PROBLEM TO SOLVE> Go through the entries below and print, exactly, the lines starting at the one with "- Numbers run" and ending at the one with "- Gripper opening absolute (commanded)", keeping both ends and no others.
--- SOURCE INFORMATION ---
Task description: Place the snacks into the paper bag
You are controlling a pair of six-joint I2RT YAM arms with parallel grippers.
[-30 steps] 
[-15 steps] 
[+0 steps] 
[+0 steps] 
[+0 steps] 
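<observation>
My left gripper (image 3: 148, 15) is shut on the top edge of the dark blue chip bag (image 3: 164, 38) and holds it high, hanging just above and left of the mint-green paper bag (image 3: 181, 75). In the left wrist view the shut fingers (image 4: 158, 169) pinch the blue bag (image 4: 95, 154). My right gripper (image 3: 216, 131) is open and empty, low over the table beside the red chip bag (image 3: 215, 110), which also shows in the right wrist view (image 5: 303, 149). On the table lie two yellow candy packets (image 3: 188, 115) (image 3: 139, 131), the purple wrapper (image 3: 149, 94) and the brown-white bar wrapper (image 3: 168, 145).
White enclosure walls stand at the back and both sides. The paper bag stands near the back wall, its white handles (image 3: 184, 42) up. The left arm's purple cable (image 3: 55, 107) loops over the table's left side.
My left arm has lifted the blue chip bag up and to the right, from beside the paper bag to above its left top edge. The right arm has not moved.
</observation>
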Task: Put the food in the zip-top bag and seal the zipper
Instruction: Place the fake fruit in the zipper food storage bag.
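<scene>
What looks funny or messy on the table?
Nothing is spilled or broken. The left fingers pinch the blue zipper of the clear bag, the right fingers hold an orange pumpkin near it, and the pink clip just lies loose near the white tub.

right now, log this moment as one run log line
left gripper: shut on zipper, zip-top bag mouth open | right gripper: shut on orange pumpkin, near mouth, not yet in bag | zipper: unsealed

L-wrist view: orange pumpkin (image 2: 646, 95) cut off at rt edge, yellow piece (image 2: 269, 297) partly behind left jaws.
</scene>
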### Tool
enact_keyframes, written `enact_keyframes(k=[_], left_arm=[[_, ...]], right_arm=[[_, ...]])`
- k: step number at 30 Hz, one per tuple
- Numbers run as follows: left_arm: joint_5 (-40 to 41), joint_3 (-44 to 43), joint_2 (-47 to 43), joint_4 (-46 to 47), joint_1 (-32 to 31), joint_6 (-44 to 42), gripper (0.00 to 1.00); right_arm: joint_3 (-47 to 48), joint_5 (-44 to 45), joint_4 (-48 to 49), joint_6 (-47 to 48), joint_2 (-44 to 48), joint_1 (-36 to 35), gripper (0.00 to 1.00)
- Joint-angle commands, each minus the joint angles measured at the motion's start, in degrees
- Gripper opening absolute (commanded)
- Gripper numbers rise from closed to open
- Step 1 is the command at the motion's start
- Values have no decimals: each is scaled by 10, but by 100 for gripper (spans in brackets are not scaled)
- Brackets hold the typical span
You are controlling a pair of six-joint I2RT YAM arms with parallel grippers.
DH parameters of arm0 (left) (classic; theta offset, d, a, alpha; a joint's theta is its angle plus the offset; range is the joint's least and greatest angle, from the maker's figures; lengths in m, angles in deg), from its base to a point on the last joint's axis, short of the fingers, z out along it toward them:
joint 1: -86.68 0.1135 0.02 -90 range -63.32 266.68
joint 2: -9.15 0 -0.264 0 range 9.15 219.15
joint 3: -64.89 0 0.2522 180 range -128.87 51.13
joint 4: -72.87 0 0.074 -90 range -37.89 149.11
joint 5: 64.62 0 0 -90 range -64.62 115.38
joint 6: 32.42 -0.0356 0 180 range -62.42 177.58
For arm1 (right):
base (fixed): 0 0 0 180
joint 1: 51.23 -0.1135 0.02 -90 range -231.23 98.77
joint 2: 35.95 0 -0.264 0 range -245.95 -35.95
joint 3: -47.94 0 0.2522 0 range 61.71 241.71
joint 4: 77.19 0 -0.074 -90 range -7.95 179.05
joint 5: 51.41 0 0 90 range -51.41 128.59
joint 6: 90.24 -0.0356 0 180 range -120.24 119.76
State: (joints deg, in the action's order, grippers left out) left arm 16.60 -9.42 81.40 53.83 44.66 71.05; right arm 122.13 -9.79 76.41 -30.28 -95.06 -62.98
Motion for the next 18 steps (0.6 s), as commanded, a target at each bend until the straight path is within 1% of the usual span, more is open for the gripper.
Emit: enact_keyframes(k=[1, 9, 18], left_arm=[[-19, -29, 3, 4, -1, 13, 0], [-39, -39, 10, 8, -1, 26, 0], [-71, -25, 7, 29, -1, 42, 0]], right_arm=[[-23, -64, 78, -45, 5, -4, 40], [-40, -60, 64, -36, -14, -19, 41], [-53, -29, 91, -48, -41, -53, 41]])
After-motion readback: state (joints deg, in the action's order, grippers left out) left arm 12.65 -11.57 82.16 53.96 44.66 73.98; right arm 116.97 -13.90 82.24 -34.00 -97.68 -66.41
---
ANSWER AREA>
- Numbers run as follows: left_arm: joint_5 (-40 to 41), joint_3 (-44 to 43), joint_2 (-47 to 43), joint_4 (-46 to 47), joint_1 (-32 to 31), joint_6 (-44 to 42), gripper (0.00 to 1.00); right_arm: joint_3 (-47 to 48), joint_5 (-44 to 45), joint_4 (-48 to 49), joint_6 (-47 to 48), joint_2 (-44 to 48), joint_1 (-36 to 35), gripper (0.00 to 1.00)
- Joint-angle commands, each minus the joint angles measured at the motion's start, in degrees
- Gripper opening absolute (commanded)

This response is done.